La triste vicenda dell’ex Rifugio Gavia mi fa pensare a un paio d’altri casi simili ovvero a due altri ex rifugi abbandonati e decadenti, peraltro non troppo distanti: uno è la Capanna Desio al Passo di Corna Rossa sul Monte Disgrazia, tra la Val Masino e la Valmalenco, la cui storia inizia addirittura nel 1880 rappresentando una delle prime strutture ricettive in quota della zona e di tutte le Alpi lombarde. Una struttura piccola ma di grande fascino situata in un luogo spettacolare, abbandonata nel 2001 per danni strutturali. Stessa sorte che sta subendo l’ex Rifugio Entova-Scerscen, posto sulla dorsale che chiude a sud il grande bacino glaciale omonimo ai piedi delle massime vette del Bernina, nell’alta Valmalenco, in uno scenario d’alta quota a dir poco eccezionale. Si tratta di un edificio più recente, essendo stato costruito negli anni Settanta del Novecento allo scopo di accogliere chi saliva sullo Scerscen per praticare lo sci estivo e poi abbandonato negli anni Novanta in forza del ritiro del ghiacciaio, circostanza che per giunta ha destabilizzato il terreno sul quale il rifugio sorge.

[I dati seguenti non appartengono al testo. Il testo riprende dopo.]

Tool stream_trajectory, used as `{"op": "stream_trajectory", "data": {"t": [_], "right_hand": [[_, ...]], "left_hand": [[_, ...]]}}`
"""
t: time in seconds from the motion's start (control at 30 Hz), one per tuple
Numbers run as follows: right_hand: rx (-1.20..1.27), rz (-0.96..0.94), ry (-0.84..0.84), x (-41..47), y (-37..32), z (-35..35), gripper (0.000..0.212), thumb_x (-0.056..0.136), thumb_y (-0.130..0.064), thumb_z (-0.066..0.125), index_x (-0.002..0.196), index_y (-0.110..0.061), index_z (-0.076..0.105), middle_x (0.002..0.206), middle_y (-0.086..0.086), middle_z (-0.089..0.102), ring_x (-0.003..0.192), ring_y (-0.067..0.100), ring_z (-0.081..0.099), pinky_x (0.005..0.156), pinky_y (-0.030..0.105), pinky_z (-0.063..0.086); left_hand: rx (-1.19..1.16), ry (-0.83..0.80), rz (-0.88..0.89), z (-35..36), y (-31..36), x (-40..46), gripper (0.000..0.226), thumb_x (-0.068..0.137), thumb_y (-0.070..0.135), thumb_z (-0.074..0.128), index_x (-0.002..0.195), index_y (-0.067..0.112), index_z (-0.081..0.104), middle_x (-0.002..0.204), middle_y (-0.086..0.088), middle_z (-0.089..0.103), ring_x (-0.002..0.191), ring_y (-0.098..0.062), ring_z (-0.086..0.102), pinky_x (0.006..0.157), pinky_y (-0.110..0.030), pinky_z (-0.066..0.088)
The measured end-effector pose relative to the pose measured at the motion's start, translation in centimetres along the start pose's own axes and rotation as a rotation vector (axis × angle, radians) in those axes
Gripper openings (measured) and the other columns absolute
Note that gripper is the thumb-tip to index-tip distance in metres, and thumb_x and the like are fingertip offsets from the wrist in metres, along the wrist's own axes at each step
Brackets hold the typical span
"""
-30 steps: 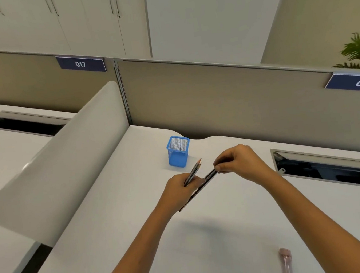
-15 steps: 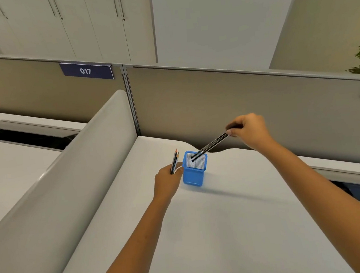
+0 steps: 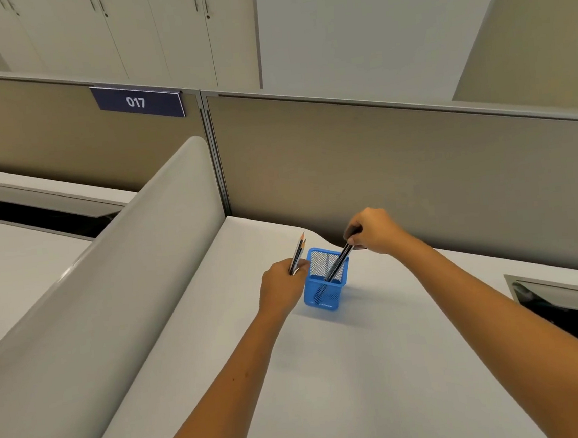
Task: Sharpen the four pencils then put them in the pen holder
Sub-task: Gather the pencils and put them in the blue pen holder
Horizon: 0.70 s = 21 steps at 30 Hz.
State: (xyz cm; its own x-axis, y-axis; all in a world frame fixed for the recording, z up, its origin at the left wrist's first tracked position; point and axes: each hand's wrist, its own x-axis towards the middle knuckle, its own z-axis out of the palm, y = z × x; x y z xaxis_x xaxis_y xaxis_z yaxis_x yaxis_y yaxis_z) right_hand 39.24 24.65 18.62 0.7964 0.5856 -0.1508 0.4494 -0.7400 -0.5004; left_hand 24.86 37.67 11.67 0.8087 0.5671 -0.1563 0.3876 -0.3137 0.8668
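A blue mesh pen holder (image 3: 323, 298) stands on the white desk (image 3: 348, 372) near the back partition. My right hand (image 3: 373, 230) is above its right rim, pinching the top ends of two dark pencils (image 3: 337, 263) that slant down into the holder. My left hand (image 3: 282, 288) rests just left of the holder, closed on two more pencils (image 3: 298, 253) whose sharpened tips point up and away.
A grey curved divider (image 3: 137, 268) runs along the desk's left side. A tan partition (image 3: 416, 164) closes the back. An open cable slot (image 3: 572, 311) lies in the desk at the right, another cable slot (image 3: 43, 214) on the neighbouring desk at the left.
My right hand carried two pencils from in front of my left hand over to the holder and lowered them into it. My left hand moved up beside the holder. The view shifted forward.
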Motion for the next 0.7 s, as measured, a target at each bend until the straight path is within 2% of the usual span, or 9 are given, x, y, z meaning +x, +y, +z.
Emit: {"op": "stream_trajectory", "data": {"t": [0.07,0.13,0.27,0.33,0.4,0.47,0.53,0.63,0.7], "right_hand": [[0.013,0.029,-0.029,0.3,0.2,0.5,0.014,0.084,0.001,0.062,0.094,0.0,0.071,0.097,0.021,0.072,0.086,0.029,0.07,0.084,0.042,0.056],[-0.036,0.041,-0.03,0.3,0.3,0.9,0.017,0.085,-0.005,0.064,0.101,-0.004,0.069,0.104,0.017,0.07,0.094,0.028,0.067,0.086,0.037,0.054],[-0.068,-0.015,0.226,-0.3,-0.6,1.6,0.031,0.086,-0.014,0.064,0.117,-0.008,0.063,0.119,0.013,0.062,0.108,0.028,0.058,0.089,0.035,0.046],[0.15,-0.08,0.279,-0.8,-1.5,1.8,0.036,0.084,-0.013,0.067,0.118,-0.009,0.062,0.118,0.009,0.063,0.105,0.021,0.06,0.089,0.029,0.048],[0.474,-0.134,0.127,-1.6,-2.6,1.6,0.042,0.079,-0.012,0.073,0.12,-0.013,0.059,0.11,0.001,0.066,0.1,0.014,0.064,0.089,0.025,0.05],[0.645,-0.191,-0.066,-2.3,-3.2,1.1,0.047,0.077,-0.008,0.074,0.12,-0.018,0.058,0.104,-0.003,0.069,0.094,0.01,0.067,0.087,0.026,0.055],[0.665,-0.252,-0.166,-2.7,-3.7,0.5,0.038,0.078,-0.004,0.073,0.112,-0.018,0.062,0.1,0.0,0.071,0.089,0.011,0.069,0.078,0.023,0.056],[0.598,-0.267,-0.153,-3.0,-4.0,-0.3,0.015,0.078,-0.004,0.073,0.091,-0.012,0.071,0.082,0.004,0.072,0.073,0.007,0.069,0.069,0.018,0.055],[0.547,-0.246,-0.125,-3.0,-4.1,-0.9,0.01,0.078,-0.003,0.072,0.086,-0.008,0.071,0.075,0.004,0.07,0.064,0.005,0.068,0.063,0.015,0.054]], "left_hand": [[0.007,0.016,0.006,0.1,-0.2,0.1,0.03,0.1,0.031,0.051,0.115,0.011,0.067,0.114,-0.01,0.071,0.083,-0.017,0.058,0.051,-0.011,0.04],[0.012,0.045,0.013,0.0,-0.3,0.1,0.027,0.1,0.03,0.051,0.109,0.011,0.067,0.108,-0.01,0.071,0.078,-0.017,0.058,0.051,-0.011,0.04],[0.01,0.061,0.049,-0.1,0.4,0.0,0.032,0.101,0.031,0.047,0.104,0.007,0.068,0.094,-0.009,0.07,0.071,-0.016,0.058,0.05,-0.013,0.04],[0.019,0.044,0.072,-0.3,1.1,0.0,0.034,0.102,0.033,0.046,0.102,0.008,0.069,0.079,-0.003,0.063,0.061,-0.013,0.05,0.042,-0.01,0.038],[0.018,-0.004,0.1,-0.6,1.8,0.1,0.033,0.102,0.033,0.046,0.1,0.011,0.07,0.078,0.002,0.059,0.062,-0.01,0.05,0.045,-0.009,0.038],[0.014,-0.085,0.14,-0.9,2.7,0.1,0.032,0.102,0.031,0.045,0.099,0.013,0.071,0.083,0.004,0.063,0.066,-0.007,0.053,0.054,-0.017,0.038],[0.033,-0.201,0.158,-1.2,3.4,0.2,0.03,0.102,0.03,0.045,0.103,0.013,0.07,0.084,0.006,0.065,0.071,-0.007,0.055,0.059,-0.02,0.04],[0.099,-0.304,0.153,-1.6,3.9,0.2,0.028,0.1,0.029,0.048,0.102,0.011,0.07,0.072,0.009,0.061,0.061,-0.008,0.049,0.051,-0.02,0.035],[0.112,-0.314,0.168,-1.8,3.9,0.4,0.028,0.099,0.029,0.051,0.101,0.008,0.07,0.067,0.006,0.058,0.055,-0.01,0.041,0.051,-0.022,0.031]]}}
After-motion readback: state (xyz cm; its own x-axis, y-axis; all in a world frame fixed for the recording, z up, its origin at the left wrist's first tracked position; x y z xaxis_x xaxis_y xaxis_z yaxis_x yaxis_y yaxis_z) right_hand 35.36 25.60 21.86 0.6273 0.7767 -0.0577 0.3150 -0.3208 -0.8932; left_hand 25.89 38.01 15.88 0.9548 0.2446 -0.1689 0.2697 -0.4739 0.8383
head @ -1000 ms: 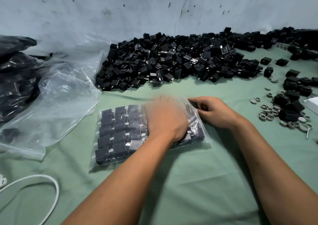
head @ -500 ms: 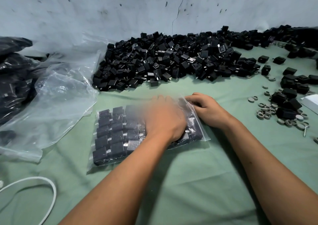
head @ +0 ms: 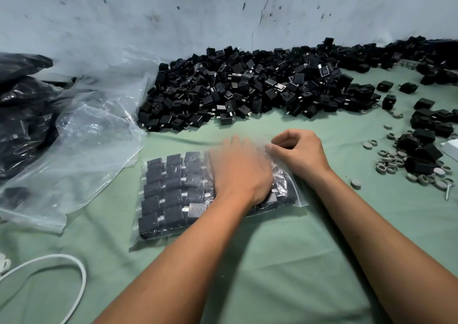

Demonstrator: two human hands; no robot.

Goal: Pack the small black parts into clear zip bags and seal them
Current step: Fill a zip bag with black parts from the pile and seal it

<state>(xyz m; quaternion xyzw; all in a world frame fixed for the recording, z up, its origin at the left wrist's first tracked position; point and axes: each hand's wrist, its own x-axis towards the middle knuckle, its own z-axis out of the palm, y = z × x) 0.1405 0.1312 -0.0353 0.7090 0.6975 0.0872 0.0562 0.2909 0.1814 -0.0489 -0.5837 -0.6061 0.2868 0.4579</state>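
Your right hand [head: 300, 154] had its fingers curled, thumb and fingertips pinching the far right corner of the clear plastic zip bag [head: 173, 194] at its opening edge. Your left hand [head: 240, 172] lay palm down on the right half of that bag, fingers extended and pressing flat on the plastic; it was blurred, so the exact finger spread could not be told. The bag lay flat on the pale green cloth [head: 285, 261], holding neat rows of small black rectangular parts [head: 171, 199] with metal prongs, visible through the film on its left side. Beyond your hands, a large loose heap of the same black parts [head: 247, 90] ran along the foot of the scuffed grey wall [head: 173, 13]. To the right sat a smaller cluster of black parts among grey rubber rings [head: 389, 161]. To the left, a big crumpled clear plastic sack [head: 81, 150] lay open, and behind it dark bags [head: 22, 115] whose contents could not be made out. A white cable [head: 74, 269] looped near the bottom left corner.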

[La Capanna Desio. Immagine tratta da www.orobie.it/.][L’interno della Capanna Desio nel 2016, già parecchio ammalorato. Immagine di Beno, fonte lemontagnedivertenti-diario.blogspot.com.]Due strutture, la Desio e l’Entova-Scerscen, dotate come l’ex Rifugio Gavia di potenzialità notevoli, sia come alloggi d’alta quota e sia per altri scopi (culturali, scientifici, funzionali, eccetera) legati ai luoghi e alle loro caratteristiche, per le quali vale lo stesso discorso fatto per il Gavia in relazione alla difficoltà e alla convenienza del loro recupero (che qualcuno ha comunque ipotizzato: qui trovate il progetto proposto per la capanna Desio e qui quello per l’Entova-Scerscen). Tuttavia, per tutte queste strutture e per le altre messe in condizioni simili che si trovano sulle nostre montagne, viene inevitabilmente da chiedersi se siano maggiori gli svantaggi e le incombenze da affrontare nel caso di un loro recupero, oppure se potrebbero essere maggiori i vantaggi persi e le opportunità mancate in caso che le si lasci definitivamente crollare.
[L’ex Rifugio Scerscen tra le macerie ex-sciistiche che lo circondano. Immagine tratta da www.cima-asso.it.]Il tutto, ribadisco, con l’ovvia consapevolezza di cosa dovrebbe comportare il recupero di strutture del genere che tuttavia non può non essere accompagnata dall’altrettanto importante consapevolezza di ciò che il degrado di tali strutture cagiona ai luoghi che le ospita: un degrado il quale è sia materiale – cioè relativo all’edificio in sé e alle sue prerogative presenti e potenziali – che immateriale, posto il patrimonio storico, sociale e culturale che testimoniano e “rapprendono” tra le loro mura.
[Il Rifugio Gavia su una cartolina datata 1930. Immagine tratta da qui.]Insomma: un po’ più di considerazione se la meriterebbero, queste strutture, e possibilmente prima che diventino un brutto e deprimente cumulo di macerie d’alta quota.
P.S.: Giovanni Peretti aveva già lanciato un appello al salvataggio dell’ex Rifugio Gavia nel 2022, che riprese “Il Dolomiti” qui.